Exercise
Type out all the data below, word for word.

Collected data

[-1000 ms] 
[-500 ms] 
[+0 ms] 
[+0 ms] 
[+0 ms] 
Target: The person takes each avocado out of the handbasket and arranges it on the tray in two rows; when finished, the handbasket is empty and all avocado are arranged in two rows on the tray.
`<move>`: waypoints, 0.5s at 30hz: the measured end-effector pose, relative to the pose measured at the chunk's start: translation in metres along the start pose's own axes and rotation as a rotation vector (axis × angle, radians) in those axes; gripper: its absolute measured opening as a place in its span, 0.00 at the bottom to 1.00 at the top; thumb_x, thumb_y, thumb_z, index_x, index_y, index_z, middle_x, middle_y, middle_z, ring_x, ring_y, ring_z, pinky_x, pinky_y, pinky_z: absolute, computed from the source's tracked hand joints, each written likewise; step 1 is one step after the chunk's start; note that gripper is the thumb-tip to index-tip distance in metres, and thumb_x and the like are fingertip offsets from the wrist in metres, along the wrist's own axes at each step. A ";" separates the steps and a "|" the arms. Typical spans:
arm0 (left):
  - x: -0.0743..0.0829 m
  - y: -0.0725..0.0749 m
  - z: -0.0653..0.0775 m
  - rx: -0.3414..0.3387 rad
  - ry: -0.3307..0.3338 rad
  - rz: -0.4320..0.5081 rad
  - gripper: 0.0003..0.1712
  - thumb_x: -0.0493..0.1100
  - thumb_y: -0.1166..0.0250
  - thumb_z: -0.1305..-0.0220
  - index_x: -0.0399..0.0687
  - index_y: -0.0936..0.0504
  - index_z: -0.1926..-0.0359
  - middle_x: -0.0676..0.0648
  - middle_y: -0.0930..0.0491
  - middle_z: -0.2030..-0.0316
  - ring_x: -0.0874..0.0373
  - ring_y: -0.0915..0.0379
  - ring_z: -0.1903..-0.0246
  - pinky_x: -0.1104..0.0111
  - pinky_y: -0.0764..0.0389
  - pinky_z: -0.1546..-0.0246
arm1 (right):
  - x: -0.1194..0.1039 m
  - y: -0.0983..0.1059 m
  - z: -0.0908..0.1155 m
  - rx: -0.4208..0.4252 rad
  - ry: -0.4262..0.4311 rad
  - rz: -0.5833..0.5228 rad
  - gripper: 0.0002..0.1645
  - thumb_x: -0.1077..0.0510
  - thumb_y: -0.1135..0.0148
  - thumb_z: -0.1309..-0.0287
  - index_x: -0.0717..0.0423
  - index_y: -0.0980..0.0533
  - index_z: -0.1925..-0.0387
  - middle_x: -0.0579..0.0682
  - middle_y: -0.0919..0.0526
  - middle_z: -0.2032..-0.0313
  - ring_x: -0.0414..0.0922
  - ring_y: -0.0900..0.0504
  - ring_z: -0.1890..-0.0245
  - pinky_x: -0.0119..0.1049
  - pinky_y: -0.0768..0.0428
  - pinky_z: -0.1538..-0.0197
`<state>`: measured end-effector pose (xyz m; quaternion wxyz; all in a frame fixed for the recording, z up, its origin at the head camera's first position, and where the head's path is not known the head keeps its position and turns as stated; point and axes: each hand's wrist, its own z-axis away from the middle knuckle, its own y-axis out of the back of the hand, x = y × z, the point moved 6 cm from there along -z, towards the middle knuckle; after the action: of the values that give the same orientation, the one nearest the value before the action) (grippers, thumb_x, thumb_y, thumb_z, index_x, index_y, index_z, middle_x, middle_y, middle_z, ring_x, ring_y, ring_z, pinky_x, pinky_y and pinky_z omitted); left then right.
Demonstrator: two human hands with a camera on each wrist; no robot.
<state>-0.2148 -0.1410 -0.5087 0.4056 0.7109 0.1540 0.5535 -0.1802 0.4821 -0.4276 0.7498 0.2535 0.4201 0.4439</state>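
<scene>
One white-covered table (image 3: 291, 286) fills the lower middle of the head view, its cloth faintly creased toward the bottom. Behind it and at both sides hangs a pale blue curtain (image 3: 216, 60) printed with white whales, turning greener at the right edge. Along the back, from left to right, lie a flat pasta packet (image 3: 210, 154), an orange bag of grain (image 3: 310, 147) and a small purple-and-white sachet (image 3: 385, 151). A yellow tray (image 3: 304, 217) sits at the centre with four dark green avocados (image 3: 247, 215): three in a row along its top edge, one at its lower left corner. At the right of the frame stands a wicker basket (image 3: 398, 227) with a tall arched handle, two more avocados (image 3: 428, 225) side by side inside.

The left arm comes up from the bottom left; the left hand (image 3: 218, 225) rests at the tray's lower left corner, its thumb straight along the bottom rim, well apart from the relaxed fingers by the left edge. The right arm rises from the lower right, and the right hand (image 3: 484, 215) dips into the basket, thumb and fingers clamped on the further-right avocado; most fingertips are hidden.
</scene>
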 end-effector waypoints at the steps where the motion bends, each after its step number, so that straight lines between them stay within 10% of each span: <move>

Solution to the problem
[-1000 ms] 
[-500 ms] 
[+0 ms] 
[+0 ms] 
[+0 ms] 
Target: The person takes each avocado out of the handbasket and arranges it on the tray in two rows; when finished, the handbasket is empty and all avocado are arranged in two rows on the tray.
`<move>`: waypoints, 0.5s at 30hz: the measured end-effector pose, relative to the pose measured at the chunk's start: translation in metres along the start pose's own axes and rotation as a rotation vector (axis × angle, radians) in those axes; gripper: its absolute measured opening as a place in its span, 0.00 at the bottom to 1.00 at the top; thumb_x, thumb_y, thumb_z, index_x, index_y, index_z, middle_x, middle_y, middle_z, ring_x, ring_y, ring_z, pinky_x, pinky_y, pinky_z: absolute, computed from the source's tracked hand joints, each written likewise; step 1 is one step after the chunk's start; note that gripper is the thumb-tip to index-tip distance in metres, and thumb_x and the like are fingertip offsets from the wrist in metres, along the wrist's own axes at each step. A ";" separates the steps and a "|" the arms. Typical spans:
arm0 (left):
  - x: -0.0743..0.0829 m
  - y: -0.0725..0.0749 m
  - z: -0.0653..0.0775 m
  - rx: -0.3414..0.3387 rad
  - ry: -0.3307..0.3338 rad
  - rz: -0.4320..0.5081 rad
  - gripper: 0.0003..0.1712
  - thumb_x: -0.0493..0.1100
  - thumb_y: -0.1166..0.0250
  - thumb_z: -0.1305..-0.0220
  - index_x: -0.0399..0.0687
  - index_y: -0.0936..0.0504
  - index_z: -0.1926..-0.0359
  - middle_x: -0.0676..0.0648
  - middle_y: -0.0930..0.0491
  - middle_z: -0.2030..-0.0316
  - ring_x: -0.0874..0.0373
  - ring_y: -0.0915..0.0379
  - ring_z: -0.1903..-0.0246
  - pinky_x: -0.1104..0.0111
  - pinky_y: -0.0764..0.0389
  - pinky_z: -0.1546..-0.0246
arm1 (right):
  - x: -0.1194..0.1039 m
  - y: -0.0983..0.1059 m
  - z: -0.0908..0.1155 m
  - rx: -0.4208..0.4252 rad
  - ry: -0.4262..0.4311 rad
  - rz: -0.5833..0.5228 rad
  - gripper: 0.0002..0.1645
  - thumb_x: -0.1077..0.0510
  - thumb_y: -0.1135..0.0148
  - thumb_z: -0.1309..-0.0287
  - index_x: -0.0717..0.0423
  - index_y: -0.0980..0.0533
  - index_z: -0.1925..-0.0387
  - middle_x: -0.0579..0.0682
  - middle_y: -0.0919..0.0526
  - middle_z: -0.2032..-0.0313
  - ring_x: -0.0414..0.0922
  - ring_y: -0.0900..0.0504
  - ring_z: -0.1890..-0.0245
  - pinky_x: -0.0119..0.1049
  - pinky_y: -0.0768..0.0428
  - pinky_z: -0.1538..-0.0197
`<state>`: measured end-effector pose (xyz m; quaternion wxyz; all in a frame fixed for the recording, z up, its origin at the head camera's first position, and where the head's path is not known the head keeps its position and turns as stated; point and axes: each hand's wrist, its own z-axis away from the middle knuckle, its own y-axis out of the back of the hand, x = y × z, the point moved 6 cm from there along -z, towards the middle knuckle; after the action: of the values that give the same orientation, the one nearest the value before the action) (grippers, thumb_x, thumb_y, thumb_z, index_x, index_y, index_z, middle_x, middle_y, middle_z, ring_x, ring_y, ring_z, pinky_x, pinky_y and pinky_z omitted); left then right.
Demonstrator: two human hands with a camera on each wrist; no robot.
<state>-0.2148 -0.1410 -0.5087 0.4056 0.7109 0.1540 0.5535 -0.1802 0.4821 -0.4276 0.7498 0.2535 0.4201 0.4439</state>
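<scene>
One white-covered table (image 3: 291, 286) fills the lower middle of the head view, its cloth faintly creased toward the bottom. Behind it and at both sides hangs a pale blue curtain (image 3: 216, 60) printed with white whales, turning greener at the right edge. Along the back, from left to right, lie a flat pasta packet (image 3: 210, 154), an orange bag of grain (image 3: 310, 147) and a small purple-and-white sachet (image 3: 385, 151). A yellow tray (image 3: 304, 217) sits at the centre with four dark green avocados (image 3: 247, 215): three in a row along its top edge, one at its lower left corner. At the right of the frame stands a wicker basket (image 3: 398, 227) with a tall arched handle, two more avocados (image 3: 428, 225) side by side inside.

The left arm comes up from the bottom left; the left hand (image 3: 218, 225) rests at the tray's lower left corner, its thumb straight along the bottom rim, well apart from the relaxed fingers by the left edge. The right arm rises from the lower right, and the right hand (image 3: 484, 215) dips into the basket, thumb and fingers clamped on the further-right avocado; most fingertips are hidden.
</scene>
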 end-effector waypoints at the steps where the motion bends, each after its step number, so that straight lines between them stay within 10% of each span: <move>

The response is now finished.